*** Extracted entries Section Begins ***

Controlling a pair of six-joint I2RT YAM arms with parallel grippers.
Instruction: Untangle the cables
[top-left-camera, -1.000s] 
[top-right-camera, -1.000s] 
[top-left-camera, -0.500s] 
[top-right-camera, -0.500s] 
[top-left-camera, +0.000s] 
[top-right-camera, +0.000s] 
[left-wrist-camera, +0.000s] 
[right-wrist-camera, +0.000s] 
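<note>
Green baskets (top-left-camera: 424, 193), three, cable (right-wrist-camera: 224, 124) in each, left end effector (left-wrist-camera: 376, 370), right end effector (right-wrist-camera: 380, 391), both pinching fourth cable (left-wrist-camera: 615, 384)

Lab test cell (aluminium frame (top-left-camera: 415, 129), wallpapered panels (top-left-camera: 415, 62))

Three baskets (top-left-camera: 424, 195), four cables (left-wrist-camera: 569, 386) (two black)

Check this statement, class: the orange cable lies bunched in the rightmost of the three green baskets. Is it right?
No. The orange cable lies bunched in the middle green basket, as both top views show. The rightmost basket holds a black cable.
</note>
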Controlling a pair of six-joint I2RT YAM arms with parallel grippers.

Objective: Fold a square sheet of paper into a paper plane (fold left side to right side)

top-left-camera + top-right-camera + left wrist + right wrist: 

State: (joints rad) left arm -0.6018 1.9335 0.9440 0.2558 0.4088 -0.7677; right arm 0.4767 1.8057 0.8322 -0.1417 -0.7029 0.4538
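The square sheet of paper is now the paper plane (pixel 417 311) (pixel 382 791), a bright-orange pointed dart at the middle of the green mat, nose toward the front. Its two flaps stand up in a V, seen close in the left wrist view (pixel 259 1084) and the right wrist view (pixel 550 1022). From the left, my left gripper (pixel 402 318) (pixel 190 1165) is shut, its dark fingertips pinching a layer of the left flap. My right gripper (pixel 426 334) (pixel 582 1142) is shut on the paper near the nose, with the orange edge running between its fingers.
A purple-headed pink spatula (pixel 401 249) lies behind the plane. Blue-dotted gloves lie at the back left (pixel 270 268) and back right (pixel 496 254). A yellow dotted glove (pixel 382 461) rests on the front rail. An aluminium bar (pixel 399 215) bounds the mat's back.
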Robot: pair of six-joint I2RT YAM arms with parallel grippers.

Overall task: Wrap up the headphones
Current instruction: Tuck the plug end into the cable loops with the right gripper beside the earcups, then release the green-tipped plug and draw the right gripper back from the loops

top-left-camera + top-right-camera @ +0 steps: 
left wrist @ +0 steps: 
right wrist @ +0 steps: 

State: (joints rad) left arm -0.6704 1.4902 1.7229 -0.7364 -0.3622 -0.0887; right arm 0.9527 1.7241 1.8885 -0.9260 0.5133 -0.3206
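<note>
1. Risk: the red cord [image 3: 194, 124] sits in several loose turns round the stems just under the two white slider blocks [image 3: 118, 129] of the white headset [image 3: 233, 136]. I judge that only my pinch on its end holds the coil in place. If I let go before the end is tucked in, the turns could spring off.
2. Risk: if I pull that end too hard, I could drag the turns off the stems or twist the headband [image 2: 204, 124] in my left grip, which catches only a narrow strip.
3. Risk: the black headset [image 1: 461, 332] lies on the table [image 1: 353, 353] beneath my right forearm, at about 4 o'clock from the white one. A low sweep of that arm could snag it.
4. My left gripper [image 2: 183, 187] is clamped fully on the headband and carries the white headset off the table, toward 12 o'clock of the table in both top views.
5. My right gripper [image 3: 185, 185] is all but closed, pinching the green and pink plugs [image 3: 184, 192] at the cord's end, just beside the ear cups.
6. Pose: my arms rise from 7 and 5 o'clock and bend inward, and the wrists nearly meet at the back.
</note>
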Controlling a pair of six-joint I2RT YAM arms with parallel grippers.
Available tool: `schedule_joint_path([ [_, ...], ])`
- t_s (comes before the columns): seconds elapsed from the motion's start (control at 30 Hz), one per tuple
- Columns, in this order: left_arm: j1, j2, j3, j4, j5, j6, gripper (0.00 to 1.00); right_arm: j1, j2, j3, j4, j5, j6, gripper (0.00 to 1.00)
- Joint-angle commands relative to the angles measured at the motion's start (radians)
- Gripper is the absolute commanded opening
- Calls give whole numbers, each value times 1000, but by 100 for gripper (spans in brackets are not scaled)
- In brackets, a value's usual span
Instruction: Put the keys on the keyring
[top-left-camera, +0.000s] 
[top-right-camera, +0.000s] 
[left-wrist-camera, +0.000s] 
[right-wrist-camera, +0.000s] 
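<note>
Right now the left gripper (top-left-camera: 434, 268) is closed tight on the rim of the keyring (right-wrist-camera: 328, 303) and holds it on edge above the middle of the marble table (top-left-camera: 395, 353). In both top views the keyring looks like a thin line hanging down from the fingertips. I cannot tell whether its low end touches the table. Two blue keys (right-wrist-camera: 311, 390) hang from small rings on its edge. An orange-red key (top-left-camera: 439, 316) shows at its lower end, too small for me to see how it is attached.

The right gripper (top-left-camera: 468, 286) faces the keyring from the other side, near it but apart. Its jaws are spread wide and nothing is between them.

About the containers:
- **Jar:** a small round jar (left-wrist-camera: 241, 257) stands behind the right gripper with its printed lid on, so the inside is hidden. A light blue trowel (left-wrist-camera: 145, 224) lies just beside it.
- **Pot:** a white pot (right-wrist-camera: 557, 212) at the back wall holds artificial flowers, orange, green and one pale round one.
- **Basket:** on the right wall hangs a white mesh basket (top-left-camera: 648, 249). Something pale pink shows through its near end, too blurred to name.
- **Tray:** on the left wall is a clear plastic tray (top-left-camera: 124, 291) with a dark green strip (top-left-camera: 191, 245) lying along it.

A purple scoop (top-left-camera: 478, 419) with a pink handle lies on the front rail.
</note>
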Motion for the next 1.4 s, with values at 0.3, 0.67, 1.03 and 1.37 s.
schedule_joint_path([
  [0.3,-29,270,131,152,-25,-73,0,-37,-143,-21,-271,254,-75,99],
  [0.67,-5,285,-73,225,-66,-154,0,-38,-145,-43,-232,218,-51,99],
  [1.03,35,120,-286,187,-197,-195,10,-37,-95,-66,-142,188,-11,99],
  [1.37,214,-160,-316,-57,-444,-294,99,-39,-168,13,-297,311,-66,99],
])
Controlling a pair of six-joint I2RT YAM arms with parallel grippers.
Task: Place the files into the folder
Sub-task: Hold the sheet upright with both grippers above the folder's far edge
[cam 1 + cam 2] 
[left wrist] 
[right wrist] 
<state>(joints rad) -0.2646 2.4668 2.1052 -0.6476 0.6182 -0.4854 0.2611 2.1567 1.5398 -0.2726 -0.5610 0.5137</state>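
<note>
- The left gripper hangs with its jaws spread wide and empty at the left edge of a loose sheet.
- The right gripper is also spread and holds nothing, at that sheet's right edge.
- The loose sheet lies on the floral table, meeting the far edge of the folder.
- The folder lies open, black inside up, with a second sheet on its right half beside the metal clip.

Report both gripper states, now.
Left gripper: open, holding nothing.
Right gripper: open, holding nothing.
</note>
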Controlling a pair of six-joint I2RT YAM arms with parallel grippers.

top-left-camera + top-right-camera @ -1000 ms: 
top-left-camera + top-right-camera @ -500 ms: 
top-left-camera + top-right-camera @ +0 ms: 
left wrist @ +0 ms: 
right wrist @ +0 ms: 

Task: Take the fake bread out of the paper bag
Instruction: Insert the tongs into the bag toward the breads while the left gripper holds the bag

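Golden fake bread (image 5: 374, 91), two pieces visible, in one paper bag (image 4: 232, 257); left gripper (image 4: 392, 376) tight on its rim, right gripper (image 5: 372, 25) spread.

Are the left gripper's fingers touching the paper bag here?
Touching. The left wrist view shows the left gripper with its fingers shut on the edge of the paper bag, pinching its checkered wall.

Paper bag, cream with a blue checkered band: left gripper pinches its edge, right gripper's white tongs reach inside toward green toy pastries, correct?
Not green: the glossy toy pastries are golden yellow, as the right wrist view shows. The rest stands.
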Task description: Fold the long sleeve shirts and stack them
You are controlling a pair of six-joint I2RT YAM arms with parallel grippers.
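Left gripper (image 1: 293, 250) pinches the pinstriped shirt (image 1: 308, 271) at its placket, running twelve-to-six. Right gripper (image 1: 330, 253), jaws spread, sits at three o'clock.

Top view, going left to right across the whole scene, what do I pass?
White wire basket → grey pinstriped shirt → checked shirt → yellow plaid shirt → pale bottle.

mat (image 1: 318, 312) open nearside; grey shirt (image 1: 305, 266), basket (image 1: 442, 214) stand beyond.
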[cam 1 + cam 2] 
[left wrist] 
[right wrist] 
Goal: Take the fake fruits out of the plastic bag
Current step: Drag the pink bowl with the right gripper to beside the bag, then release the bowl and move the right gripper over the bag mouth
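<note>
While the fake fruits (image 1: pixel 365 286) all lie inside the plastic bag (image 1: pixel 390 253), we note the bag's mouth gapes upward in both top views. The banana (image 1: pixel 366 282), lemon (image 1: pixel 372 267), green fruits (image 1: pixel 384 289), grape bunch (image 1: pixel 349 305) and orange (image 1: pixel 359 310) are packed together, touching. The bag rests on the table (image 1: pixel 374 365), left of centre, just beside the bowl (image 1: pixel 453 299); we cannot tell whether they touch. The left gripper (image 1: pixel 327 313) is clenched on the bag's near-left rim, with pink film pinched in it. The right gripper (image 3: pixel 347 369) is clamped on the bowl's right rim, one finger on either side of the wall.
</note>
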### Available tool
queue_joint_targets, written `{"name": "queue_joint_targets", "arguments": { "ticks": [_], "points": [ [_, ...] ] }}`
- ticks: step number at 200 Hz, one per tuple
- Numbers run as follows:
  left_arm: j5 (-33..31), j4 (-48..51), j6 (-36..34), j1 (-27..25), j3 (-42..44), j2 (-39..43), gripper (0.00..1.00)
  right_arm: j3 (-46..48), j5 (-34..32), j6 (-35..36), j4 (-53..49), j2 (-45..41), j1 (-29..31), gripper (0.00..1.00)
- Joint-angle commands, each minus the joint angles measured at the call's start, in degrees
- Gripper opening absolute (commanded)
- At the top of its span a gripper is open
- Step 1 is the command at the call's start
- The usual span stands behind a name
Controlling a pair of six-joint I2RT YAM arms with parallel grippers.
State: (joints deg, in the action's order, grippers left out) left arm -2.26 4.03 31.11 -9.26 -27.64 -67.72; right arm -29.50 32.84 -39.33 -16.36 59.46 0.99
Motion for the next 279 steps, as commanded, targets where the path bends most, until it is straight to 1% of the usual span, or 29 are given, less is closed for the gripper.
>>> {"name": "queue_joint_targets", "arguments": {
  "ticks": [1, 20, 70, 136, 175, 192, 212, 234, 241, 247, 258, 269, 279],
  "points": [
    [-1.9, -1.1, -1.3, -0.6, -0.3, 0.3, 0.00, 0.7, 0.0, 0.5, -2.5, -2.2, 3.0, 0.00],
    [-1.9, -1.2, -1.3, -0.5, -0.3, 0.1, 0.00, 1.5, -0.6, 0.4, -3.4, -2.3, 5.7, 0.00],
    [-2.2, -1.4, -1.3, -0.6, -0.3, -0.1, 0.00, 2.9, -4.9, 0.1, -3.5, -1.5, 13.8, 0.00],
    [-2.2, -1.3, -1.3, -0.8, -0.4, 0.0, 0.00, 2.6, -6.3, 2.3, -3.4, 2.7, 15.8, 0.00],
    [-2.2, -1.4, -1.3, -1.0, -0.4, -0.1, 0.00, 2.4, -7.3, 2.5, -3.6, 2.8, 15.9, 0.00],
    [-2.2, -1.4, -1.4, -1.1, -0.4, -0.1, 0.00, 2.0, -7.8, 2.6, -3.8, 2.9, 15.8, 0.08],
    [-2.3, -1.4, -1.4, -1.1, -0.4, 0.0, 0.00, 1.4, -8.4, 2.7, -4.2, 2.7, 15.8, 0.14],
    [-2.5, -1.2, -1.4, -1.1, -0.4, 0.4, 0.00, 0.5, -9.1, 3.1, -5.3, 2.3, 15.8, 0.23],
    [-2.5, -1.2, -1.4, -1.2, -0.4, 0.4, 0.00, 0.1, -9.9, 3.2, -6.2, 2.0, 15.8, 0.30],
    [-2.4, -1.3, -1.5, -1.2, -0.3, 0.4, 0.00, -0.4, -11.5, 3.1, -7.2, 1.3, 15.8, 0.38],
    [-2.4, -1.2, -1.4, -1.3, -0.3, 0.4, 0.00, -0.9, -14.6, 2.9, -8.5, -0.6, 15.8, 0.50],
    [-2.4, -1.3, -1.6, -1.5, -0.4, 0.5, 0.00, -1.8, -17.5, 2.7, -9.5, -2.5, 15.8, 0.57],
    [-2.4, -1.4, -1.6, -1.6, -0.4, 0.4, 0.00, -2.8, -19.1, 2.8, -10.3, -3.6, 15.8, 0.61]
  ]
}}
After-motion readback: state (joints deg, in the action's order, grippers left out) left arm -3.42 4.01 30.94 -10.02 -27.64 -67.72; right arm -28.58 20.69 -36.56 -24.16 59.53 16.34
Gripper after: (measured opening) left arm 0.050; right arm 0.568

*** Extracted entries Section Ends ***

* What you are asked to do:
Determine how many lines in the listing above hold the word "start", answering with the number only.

* Reply:
4